Motivation PHS : l'espoir – le moteur profond de l'esprit et de son transfert
La nature de l'espoir dans le système de santé primaire
Dans le système de santé primaire, la Motivation est la première des six flèches variables, et c'est celle qui donne au corps-esprit sa propulsion la plus profonde. Chaque être humain est animé par l'une des deux motivations fondamentales : Espoir ou Peur. Ce ne sont pas des préférences psychologiques ; ce sont des orientations biomécaniques du véhicule mental. Lorsque la motivation est Espoir, l'esprit est orienté vers le futur, vers la possibilité et vers ce qui ne s'est pas encore manifesté. L’espoir est le moteur profond qui propulse le récit de soi vers l’avant, allant toujours au-delà des limites connues de l’expérience.
Dans la terminologie PHS, l'espoir appartient au côté droit ou conscient de l'axe de motivation, s'alignant sur l'observateur. C’est la qualité de la conscience qui observe, anticipe et attend un avenir construit par la propre projection de l’esprit. La personne motivée par l'espoir n'est pas émue par la menace, mais par le potentiel. Leur esprit demande continuellement : « Qu'est-ce qui est possible ? et, plus important encore, « Et si ? »
L'espoir comme moteur profond de l'esprit
Le PHS comprend l'esprit non pas comme une faculté unique mais comme une relation entre les centres Tête et Ajna, opérant à travers le centre Gorge comme véhicule de transfert. L’espoir est le moteur qui alimente ce circuit. Sans motivation, le chef ne générerait pas de questions et l’ajna ne formulerait pas de concepts ; sans espoir, la gorge n'aurait rien à projeter.

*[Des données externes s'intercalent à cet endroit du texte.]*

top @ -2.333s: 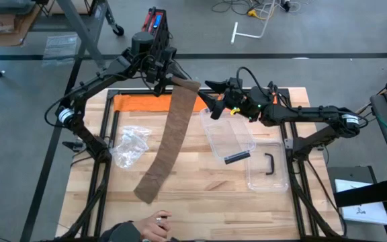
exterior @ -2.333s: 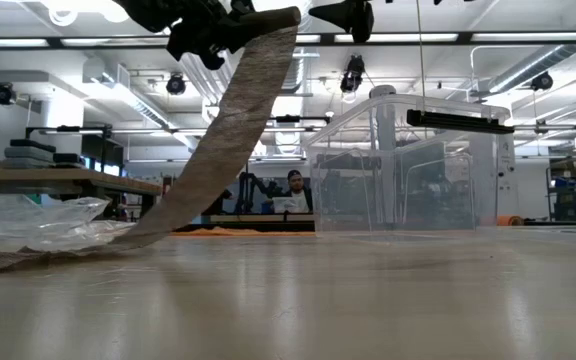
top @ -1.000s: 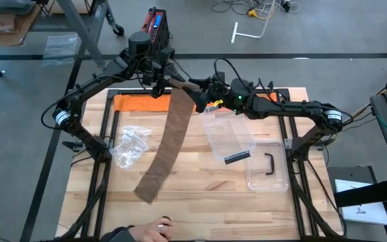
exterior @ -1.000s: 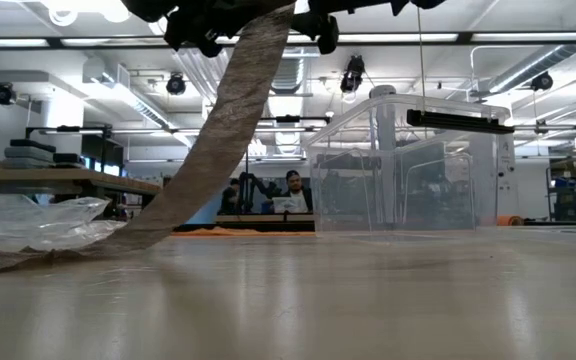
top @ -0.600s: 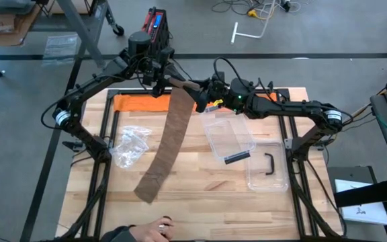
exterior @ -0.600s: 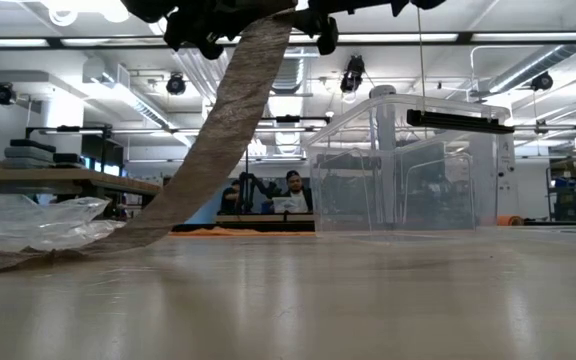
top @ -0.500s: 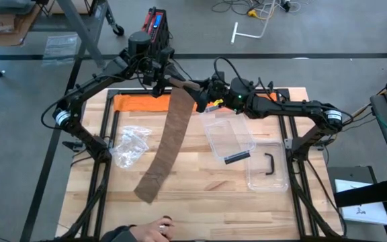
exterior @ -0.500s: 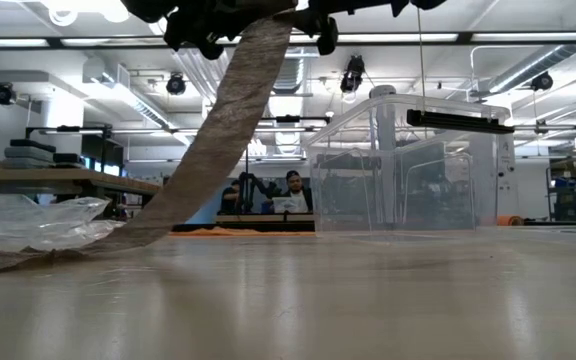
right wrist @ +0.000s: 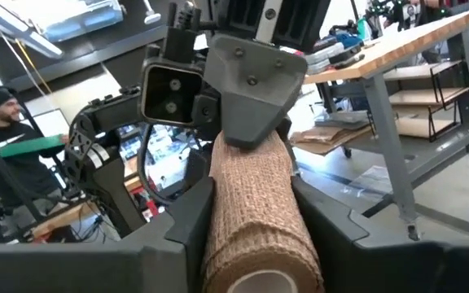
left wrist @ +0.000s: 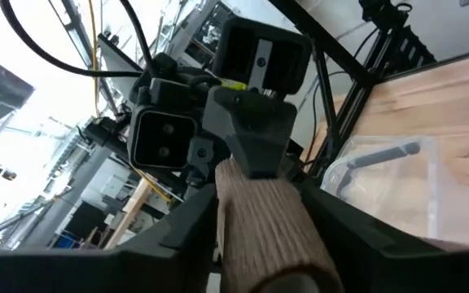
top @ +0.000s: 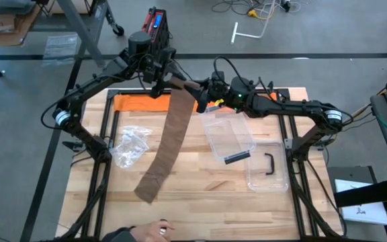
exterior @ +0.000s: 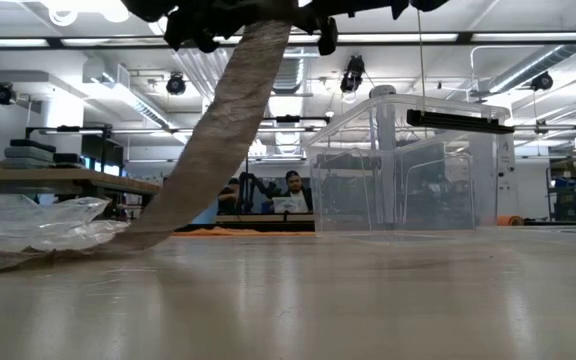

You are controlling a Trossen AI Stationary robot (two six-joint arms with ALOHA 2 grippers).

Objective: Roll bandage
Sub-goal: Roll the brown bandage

L'espoir est profond car il opère dans le cadre d'une stratégie consciente. C’est l’orientation pré-verbale et pré-stratégique de l’esprit. Même lorsque l’esprit conscient d’une personne motivée par l’espoir parle en termes de problèmes, le moteur sous-jacent est toujours la croyance implicite qu’une meilleure configuration existe et est accessible. Ceci est profondément différent de la peur, qui est défensive et orientée vers la préservation de ce qui existe déjà.
Le mécanisme du transfert
PHS enseigne que l’esprit n’est pas sain lorsqu’il est laissé dans l’abstraction. Le champ mental doit être transféré dans le corps, dans l'environnement, dans l'action et dans les autres systèmes tattviques et sociaux. L'espoir est unique dans la manière dont il réalise ce transfert. Il transfère dans le temps. Un esprit motivé par l’espoir prend la matière première du présent – sensation, mémoire, contact – et la projette dans une image future, puis tente de ramener cette image dans le présent à travers la gorge (parole, volonté, manifestation) et à travers le corps (action, goût, appétit, contact).
Le piège de ceux qui sont motivés par l'espoir est le transfert non fondé – projetant des possibilités que le corps et l'environnement ne peuvent pas supporter. Cela génère de la frustration, une suractivité mentale et le fameux thème du non-soi des motivés par l'espoir : « Je n'obtiens pas ce que je veux », qui est en réalité « Je ne transfère pas correctement mon espoir dans le système approprié ».
Vivre l'espoir correctement
L'espoir est sain lorsqu'il est filtré à travers la stratégie et l'autorité. L’esprit axé sur l’espoir, lorsqu’il opère dans son état PHS correct, n’impose pas ses projections sur la réalité. Au lieu de cela, il :
- Génère des possibilités patiemment plutôt que de les saisir.
- Transfère d'abord la possibilité dans l'environnement et le corps, pas directement dans la relation ou la parole.
- Utilise la gorge comme récepteur ainsi que comme émetteur, permettant de confirmer l'avenir par le terrain.
- Associe l'espoir à la détermination correcte (Observateur ou Observé) afin que la projection ait une orientation fiable.
La distorsion du non-soi
Lorsque l’espoir est mal orienté, il devient une recherche frénétique : courir après la prochaine expérience, le prochain professeur, la prochaine relation, le prochain horizon. L'énergie mentale se transfère trop rapidement, ignorant le corps et l'environnement, passant directement de la tête aux autres personnes. C'est la signature d'un espoir déformé - et il est corrigé non pas en abandonnant l'espoir, mais en ralentissant le transfert, en ancrant la possibilité dans la cellule, la maison, la terre, la nourriture et le moment correct dicté par l'autorité intérieure.
L’espoir, correctement transféré, est l’allié le plus puissant de l’esprit dans le système de santé primaire. C’est le moteur profond qui, lorsqu’il est honoré, fait avancer l’organisme tout entier vers la santé en tant qu’expression du devenir.